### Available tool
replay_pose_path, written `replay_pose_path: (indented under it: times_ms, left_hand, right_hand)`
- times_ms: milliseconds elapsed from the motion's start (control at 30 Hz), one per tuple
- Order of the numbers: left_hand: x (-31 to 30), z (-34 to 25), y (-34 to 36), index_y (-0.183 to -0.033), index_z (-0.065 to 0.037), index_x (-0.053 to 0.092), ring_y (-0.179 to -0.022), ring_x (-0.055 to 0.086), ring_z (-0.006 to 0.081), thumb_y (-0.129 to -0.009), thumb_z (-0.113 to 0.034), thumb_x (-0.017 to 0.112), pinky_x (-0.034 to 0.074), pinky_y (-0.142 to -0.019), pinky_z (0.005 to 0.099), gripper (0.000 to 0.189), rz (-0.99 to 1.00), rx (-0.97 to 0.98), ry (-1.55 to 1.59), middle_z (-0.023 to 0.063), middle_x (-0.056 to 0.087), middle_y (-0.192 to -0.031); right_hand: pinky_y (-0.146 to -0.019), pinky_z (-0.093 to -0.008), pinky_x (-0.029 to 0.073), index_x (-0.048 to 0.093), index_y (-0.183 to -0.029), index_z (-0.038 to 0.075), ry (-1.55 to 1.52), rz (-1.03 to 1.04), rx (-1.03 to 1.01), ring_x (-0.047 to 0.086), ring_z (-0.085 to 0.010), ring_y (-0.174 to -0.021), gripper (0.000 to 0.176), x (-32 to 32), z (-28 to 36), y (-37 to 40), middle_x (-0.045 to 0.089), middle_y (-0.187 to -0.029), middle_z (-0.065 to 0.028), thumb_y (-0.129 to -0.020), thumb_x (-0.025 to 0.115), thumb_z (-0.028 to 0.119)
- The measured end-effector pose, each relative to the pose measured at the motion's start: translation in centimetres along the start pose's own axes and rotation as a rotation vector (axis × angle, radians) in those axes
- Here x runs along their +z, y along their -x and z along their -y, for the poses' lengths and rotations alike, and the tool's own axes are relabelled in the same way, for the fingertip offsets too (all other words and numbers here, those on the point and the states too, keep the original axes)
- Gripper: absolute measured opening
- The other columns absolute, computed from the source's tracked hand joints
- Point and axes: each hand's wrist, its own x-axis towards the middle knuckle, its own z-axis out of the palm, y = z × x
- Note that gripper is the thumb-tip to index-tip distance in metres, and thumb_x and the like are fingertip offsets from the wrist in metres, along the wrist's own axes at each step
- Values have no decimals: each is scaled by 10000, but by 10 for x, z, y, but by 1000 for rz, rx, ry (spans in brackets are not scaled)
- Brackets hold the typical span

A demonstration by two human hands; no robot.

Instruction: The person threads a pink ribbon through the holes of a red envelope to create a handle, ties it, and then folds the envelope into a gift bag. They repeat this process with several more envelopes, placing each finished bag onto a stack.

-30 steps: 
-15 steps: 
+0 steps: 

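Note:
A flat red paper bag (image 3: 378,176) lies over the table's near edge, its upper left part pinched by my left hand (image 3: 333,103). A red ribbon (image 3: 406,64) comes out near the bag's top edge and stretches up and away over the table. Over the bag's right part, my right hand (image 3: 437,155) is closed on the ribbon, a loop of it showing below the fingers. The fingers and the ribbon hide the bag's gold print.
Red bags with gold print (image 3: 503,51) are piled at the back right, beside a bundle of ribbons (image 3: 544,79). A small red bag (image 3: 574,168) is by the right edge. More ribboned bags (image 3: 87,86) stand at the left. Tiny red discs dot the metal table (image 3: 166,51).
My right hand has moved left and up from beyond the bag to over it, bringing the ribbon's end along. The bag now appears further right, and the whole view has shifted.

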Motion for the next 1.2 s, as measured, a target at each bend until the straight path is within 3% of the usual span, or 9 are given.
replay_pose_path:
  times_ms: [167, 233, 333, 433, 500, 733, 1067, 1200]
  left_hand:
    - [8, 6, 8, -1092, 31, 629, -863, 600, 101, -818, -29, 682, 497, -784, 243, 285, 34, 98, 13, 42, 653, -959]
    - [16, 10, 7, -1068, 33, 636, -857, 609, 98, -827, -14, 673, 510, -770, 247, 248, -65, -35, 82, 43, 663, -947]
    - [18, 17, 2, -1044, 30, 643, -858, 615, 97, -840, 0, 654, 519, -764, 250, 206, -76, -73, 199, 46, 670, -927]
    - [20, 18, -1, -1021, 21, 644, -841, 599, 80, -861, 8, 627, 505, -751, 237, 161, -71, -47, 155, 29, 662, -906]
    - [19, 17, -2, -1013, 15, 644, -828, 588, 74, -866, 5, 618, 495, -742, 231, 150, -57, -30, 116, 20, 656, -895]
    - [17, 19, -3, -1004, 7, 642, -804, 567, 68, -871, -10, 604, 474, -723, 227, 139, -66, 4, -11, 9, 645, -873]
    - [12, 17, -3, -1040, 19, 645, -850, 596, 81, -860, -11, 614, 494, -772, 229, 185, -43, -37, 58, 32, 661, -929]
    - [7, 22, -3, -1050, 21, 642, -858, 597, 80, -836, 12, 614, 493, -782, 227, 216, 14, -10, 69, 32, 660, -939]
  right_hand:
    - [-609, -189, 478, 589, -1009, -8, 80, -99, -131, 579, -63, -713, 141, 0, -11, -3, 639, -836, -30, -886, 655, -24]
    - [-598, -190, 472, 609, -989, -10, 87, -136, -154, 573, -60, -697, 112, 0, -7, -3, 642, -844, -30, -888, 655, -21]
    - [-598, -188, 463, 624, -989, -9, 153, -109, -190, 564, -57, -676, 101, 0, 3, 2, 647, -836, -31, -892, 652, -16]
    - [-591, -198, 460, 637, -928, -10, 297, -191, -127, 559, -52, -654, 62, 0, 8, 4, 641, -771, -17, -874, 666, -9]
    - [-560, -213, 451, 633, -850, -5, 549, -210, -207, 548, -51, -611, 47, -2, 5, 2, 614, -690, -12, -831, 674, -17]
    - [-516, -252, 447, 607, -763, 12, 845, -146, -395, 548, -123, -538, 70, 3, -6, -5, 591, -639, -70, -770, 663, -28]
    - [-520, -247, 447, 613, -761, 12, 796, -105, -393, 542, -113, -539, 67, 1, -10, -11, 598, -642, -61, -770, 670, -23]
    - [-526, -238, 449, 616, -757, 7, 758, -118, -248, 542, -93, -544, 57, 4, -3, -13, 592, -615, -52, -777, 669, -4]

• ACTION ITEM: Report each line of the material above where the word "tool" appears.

• ANSWER TO THIS EXERCISE:
### Available tool
- Here x runs along their +z, y along their -x and z along their -y, for the poses' lengths and rotations alike, and the tool's own axes are relabelled in the same way, for the fingertip offsets too (all other words and numbers here, those on the point and the states too, keep the original axes)

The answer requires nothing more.